:: YOUR TASK ::
In the listing below, print exactly the lines between the line holding "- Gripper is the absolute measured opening" and the line holding "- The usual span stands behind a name", inclusive, and no more.

:: THE DATA ::
========
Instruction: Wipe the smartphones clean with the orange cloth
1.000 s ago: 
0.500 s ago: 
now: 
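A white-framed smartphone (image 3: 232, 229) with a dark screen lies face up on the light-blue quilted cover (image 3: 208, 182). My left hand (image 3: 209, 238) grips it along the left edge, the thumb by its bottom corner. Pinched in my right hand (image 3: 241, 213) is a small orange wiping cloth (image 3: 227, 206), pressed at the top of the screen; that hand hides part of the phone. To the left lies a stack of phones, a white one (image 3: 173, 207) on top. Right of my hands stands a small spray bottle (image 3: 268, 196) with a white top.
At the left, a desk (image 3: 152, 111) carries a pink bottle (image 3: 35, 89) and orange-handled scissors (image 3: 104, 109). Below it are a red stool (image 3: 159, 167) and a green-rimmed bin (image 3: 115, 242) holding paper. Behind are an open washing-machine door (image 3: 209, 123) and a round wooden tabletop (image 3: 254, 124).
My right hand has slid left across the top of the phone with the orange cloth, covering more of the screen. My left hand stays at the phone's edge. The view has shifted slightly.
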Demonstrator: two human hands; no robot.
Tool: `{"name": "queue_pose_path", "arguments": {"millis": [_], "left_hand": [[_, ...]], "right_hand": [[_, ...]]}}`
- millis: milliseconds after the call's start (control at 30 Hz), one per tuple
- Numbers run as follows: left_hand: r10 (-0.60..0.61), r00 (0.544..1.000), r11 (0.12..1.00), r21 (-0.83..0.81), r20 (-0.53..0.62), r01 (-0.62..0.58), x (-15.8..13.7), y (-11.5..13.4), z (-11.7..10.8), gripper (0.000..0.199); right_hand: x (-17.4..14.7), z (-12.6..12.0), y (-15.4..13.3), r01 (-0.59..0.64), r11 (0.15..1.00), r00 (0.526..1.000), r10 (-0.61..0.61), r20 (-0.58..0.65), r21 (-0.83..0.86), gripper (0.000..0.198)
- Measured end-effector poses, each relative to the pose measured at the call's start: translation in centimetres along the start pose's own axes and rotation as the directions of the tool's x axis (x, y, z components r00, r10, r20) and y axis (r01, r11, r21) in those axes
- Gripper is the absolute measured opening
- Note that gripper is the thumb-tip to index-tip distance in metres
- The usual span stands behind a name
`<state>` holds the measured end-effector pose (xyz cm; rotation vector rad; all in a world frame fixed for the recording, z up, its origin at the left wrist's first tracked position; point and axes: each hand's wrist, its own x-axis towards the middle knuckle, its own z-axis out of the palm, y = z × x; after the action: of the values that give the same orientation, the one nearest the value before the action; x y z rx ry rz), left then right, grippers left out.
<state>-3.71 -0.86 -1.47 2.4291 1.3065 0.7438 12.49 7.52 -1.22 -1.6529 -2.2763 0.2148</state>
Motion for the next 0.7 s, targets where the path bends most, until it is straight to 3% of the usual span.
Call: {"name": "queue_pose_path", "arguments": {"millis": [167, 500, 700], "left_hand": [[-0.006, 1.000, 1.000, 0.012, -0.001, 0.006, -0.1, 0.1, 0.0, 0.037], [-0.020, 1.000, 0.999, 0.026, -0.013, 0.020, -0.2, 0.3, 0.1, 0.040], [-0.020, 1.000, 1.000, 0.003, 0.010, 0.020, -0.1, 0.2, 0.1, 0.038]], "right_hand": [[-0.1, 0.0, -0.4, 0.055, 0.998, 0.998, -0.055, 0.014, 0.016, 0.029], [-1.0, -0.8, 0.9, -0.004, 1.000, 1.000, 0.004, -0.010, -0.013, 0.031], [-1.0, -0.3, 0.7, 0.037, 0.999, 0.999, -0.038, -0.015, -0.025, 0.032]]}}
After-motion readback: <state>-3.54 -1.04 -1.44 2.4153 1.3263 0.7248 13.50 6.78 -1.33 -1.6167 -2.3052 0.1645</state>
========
:: TASK RESULT ::
- Gripper is the absolute measured opening
- Note that gripper is the thumb-tip to index-tip distance in metres
- The usual span stands behind a name

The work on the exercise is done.